The Idea: Design the time—Creation of a virtual reflection of time

At a website, everybody can publish a personal moment for one dollar; this moment is linked to a specific point in time: the first kiss, the birth of a child—anything that personally affects you. Whether it is funny, sad, or moving—a potpourri of events and experiences is created, each at a specific time.

Furthermore, historic facts will be inserted into the website, which will put the personal experiences in a global, historic context. This is how global history can be  newly written and experienced.
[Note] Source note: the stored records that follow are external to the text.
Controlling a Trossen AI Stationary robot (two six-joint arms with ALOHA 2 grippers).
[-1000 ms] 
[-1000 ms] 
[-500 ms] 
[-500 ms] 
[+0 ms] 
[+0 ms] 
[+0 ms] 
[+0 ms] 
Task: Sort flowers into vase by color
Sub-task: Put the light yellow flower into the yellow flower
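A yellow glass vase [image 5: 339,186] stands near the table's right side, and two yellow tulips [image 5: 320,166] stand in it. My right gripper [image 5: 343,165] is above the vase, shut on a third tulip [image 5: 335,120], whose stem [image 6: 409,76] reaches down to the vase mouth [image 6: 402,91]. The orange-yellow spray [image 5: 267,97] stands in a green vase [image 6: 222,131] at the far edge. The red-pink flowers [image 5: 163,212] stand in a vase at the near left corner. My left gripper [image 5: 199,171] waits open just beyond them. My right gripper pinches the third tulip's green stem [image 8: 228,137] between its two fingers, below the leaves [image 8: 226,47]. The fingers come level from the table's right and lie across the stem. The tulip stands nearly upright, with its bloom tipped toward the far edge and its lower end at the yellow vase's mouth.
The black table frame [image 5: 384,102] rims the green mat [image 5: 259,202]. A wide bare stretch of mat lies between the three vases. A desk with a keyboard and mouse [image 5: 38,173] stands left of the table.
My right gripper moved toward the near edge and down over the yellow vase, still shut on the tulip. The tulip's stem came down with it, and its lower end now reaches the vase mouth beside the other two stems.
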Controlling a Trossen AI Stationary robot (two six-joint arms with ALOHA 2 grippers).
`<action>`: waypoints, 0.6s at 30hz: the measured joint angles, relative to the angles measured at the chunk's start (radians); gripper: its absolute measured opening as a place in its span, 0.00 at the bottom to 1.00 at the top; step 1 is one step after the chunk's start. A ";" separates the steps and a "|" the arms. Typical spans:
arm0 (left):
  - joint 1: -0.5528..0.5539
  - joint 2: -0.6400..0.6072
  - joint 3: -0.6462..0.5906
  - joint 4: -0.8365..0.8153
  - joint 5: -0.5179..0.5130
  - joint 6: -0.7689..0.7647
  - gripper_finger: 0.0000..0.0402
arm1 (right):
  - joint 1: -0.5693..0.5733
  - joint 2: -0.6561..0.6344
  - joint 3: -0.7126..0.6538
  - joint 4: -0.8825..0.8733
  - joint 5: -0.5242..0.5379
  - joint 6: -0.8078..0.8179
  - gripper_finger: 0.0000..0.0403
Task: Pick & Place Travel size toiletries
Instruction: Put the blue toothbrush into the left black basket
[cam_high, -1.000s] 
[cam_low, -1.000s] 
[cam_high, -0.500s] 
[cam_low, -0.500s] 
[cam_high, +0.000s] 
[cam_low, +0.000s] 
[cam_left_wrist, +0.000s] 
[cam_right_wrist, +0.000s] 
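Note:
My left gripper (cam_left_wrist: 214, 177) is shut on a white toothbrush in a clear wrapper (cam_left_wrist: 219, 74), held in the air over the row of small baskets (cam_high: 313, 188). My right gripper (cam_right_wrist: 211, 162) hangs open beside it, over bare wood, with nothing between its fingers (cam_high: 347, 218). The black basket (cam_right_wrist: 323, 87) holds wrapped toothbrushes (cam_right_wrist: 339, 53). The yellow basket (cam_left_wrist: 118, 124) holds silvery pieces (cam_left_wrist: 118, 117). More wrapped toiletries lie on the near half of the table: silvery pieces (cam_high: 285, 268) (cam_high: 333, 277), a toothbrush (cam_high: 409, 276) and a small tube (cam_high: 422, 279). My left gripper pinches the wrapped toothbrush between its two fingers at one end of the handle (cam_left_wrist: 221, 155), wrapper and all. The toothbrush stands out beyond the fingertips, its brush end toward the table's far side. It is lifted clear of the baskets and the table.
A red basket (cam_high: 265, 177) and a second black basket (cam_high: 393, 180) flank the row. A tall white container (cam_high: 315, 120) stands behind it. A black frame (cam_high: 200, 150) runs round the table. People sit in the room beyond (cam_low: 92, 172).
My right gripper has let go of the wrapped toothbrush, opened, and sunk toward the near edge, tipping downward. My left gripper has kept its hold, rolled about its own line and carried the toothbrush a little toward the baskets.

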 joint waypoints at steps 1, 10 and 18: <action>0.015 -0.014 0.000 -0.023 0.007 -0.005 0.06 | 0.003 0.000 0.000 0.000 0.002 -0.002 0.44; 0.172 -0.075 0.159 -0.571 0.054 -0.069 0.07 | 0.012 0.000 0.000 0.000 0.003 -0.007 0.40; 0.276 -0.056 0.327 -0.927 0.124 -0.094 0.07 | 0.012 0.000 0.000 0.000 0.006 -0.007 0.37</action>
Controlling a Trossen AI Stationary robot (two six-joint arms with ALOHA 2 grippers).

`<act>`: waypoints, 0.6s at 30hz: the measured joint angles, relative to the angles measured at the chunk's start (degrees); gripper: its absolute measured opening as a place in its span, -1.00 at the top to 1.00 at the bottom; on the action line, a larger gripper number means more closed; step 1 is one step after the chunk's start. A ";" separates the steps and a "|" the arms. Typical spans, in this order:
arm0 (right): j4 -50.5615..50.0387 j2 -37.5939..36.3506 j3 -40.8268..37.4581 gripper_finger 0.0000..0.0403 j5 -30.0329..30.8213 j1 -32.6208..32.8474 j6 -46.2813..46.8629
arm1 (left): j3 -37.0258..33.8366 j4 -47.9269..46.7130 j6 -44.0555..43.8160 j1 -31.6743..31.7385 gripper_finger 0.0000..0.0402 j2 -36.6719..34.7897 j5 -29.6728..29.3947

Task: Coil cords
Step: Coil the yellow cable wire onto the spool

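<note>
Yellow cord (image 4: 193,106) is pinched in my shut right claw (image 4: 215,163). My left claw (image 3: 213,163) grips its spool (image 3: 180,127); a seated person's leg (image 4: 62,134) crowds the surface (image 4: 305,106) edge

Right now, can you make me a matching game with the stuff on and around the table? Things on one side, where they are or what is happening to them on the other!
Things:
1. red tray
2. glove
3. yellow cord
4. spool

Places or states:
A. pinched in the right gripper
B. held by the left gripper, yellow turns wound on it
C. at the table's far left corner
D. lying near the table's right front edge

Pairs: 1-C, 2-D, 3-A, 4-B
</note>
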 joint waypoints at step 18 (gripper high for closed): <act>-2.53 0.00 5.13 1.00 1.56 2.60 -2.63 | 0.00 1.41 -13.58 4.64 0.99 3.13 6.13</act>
The creators sell a piece of the past, the present, and the future. The investors believe this business idea to have a similar potential as other successful Web2.0-applications, such as YouTube or MySpace.

However, we're not quite there yet. Currently, the webportal at www.design-the-time.de is up and running. In another two months' time, the enabling technology in the background will be implemented as well. Then, anyone can place his piece of history on the web.